Find the lines in the records that carry the word "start". Copy each one.

#### [Available records]
§ §

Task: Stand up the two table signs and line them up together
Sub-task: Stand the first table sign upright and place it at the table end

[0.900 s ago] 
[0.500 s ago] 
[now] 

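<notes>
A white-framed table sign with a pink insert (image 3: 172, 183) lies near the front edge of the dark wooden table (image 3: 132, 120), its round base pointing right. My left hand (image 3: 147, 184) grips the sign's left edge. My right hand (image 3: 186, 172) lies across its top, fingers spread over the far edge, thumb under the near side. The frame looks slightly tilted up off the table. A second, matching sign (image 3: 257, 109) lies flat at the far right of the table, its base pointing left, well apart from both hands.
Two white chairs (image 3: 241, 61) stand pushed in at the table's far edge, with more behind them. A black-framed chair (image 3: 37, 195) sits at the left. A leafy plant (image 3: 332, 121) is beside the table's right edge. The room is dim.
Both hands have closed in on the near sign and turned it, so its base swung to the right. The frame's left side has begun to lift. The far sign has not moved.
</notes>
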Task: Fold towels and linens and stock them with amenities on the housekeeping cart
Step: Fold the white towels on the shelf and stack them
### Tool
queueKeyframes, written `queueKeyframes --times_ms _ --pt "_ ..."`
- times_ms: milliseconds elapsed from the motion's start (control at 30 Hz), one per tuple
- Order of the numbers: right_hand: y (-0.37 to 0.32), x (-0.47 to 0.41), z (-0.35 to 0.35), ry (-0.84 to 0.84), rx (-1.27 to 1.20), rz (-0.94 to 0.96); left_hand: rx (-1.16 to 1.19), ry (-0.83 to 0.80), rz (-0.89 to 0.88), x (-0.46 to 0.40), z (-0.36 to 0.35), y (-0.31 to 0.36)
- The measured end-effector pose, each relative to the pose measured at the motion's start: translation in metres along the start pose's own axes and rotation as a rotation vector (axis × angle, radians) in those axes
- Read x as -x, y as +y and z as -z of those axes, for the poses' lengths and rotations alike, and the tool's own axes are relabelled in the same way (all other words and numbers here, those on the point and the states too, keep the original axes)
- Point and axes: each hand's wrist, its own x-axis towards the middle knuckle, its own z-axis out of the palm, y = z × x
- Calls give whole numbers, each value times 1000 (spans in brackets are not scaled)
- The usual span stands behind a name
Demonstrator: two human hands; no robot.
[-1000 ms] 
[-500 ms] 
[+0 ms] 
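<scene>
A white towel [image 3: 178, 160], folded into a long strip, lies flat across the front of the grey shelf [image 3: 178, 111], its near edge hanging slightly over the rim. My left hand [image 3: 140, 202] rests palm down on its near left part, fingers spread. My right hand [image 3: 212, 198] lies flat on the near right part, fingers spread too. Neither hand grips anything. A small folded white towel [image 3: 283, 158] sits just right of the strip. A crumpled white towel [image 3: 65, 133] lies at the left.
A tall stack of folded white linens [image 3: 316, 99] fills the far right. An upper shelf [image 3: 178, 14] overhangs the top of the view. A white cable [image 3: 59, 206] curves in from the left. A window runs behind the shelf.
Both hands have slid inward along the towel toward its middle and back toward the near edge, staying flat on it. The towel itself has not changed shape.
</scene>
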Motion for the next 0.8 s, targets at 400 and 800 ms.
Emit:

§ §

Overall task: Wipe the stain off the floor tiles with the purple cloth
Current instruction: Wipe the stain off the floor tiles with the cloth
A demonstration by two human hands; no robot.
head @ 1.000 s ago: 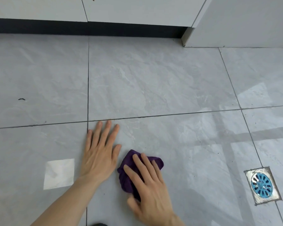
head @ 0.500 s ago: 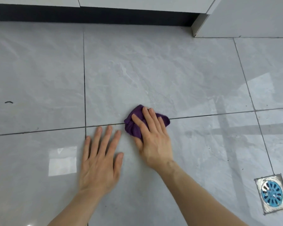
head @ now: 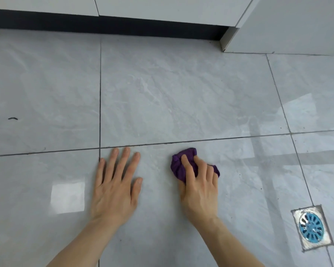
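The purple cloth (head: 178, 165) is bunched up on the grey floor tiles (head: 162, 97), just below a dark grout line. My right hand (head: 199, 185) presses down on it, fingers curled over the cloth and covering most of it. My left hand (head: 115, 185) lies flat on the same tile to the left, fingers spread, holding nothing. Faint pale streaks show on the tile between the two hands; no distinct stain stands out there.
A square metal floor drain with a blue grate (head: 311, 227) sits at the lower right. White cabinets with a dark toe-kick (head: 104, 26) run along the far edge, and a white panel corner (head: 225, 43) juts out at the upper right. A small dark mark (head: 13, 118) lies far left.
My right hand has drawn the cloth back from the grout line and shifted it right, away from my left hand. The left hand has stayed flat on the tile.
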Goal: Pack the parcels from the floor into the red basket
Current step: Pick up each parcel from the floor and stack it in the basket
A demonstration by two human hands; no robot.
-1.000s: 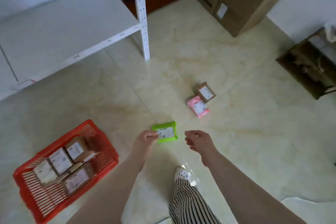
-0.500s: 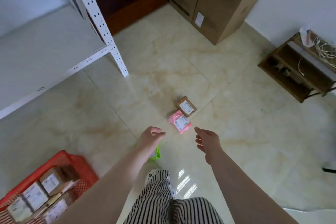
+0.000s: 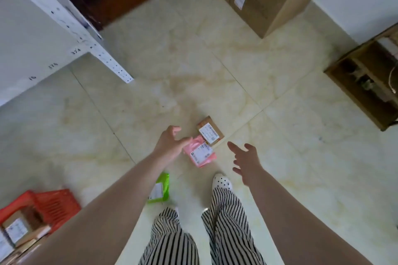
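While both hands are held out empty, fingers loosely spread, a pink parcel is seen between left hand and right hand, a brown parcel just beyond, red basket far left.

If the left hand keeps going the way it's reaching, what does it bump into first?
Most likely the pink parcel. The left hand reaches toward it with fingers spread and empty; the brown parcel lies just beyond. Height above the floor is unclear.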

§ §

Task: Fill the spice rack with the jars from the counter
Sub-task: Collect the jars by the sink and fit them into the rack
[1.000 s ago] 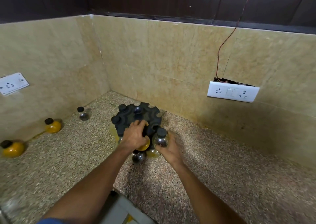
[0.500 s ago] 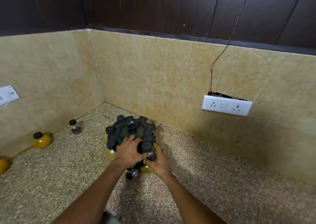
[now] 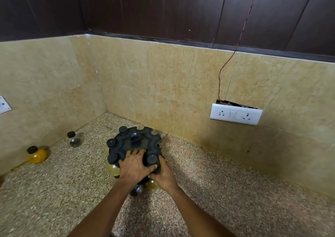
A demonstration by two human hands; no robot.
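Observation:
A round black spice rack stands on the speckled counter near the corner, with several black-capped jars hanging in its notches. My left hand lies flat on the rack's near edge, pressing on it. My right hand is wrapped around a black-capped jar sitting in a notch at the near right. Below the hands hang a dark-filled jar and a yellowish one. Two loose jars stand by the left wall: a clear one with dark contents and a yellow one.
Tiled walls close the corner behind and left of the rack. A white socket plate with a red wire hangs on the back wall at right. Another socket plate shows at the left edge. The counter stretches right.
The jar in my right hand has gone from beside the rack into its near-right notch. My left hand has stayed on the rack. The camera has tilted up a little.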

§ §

#### [Exercise response]
- times_ms: milliseconds elapsed from the motion's start (control at 30 Hz), one per tuple
- The measured end-effector pose, each relative to the pose measured at the motion's start: translation in metres along the start pose's own axes and rotation as a rotation vector (axis × angle, radians) in those axes

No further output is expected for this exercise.